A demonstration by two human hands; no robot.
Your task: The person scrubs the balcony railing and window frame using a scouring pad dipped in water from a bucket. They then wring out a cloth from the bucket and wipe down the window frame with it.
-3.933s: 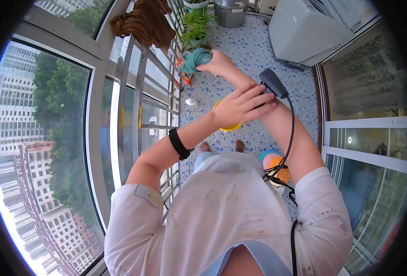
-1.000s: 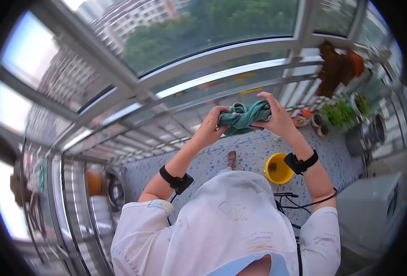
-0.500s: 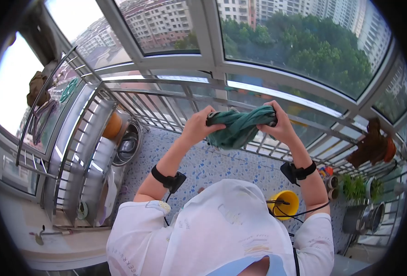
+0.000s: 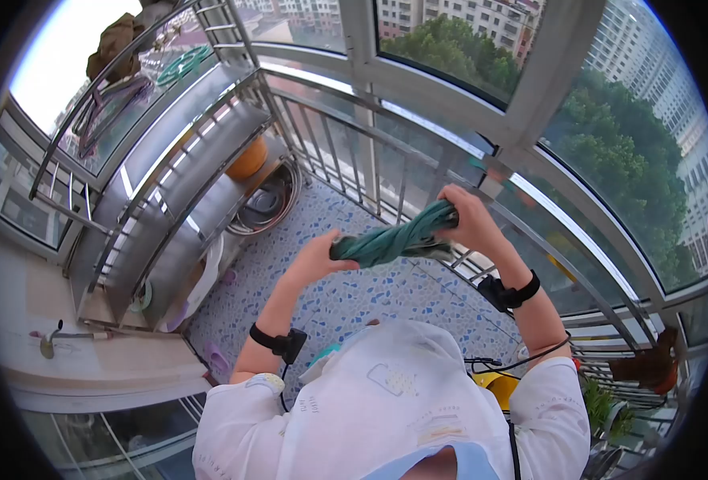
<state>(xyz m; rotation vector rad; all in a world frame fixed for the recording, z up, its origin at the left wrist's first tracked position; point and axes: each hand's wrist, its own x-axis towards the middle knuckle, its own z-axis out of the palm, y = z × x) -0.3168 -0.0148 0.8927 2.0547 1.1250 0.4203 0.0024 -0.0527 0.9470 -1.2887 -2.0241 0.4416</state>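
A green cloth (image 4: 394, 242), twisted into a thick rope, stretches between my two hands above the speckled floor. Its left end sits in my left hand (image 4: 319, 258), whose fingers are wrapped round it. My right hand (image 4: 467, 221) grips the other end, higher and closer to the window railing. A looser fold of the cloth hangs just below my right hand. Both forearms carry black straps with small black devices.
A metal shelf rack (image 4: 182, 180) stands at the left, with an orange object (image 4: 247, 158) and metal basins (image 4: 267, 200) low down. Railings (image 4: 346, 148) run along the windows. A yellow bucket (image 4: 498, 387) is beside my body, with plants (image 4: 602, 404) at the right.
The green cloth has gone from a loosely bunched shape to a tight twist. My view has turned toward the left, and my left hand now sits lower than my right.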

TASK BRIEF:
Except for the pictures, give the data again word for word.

REPLY TO THE TASK:
A demonstration by two human hands; no robot.
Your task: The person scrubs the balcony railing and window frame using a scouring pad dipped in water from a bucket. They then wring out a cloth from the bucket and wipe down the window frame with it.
-3.933s: 
-1.000s: 
-0.500s: 
+0.000s: 
<state>(xyz m; rotation vector rad; all in a world frame fixed for the recording, z up, its origin at the left wrist's first tracked position; point and axes: each hand's wrist, its own x-axis towards the middle knuckle, its own z-axis out of the palm, y = z × x) -0.3168 -0.0148 0.8927 2.0547 1.1250 0.4203 0.0024 -0.0527 0.9470 -1.2887 -2.0241 0.4416</state>
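A green cloth (image 4: 394, 242), twisted into a thick rope, stretches between my two hands above the speckled floor. Its left end sits in my left hand (image 4: 319, 258), whose fingers are wrapped round it. My right hand (image 4: 467, 221) grips the other end, higher and closer to the window railing. A looser fold of the cloth hangs just below my right hand. Both forearms carry black straps with small black devices.
A metal shelf rack (image 4: 182, 180) stands at the left, with an orange object (image 4: 247, 158) and metal basins (image 4: 267, 200) low down. Railings (image 4: 346, 148) run along the windows. A yellow bucket (image 4: 498, 387) is beside my body, with plants (image 4: 602, 404) at the right.
The green cloth has gone from a loosely bunched shape to a tight twist. My view has turned toward the left, and my left hand now sits lower than my right.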

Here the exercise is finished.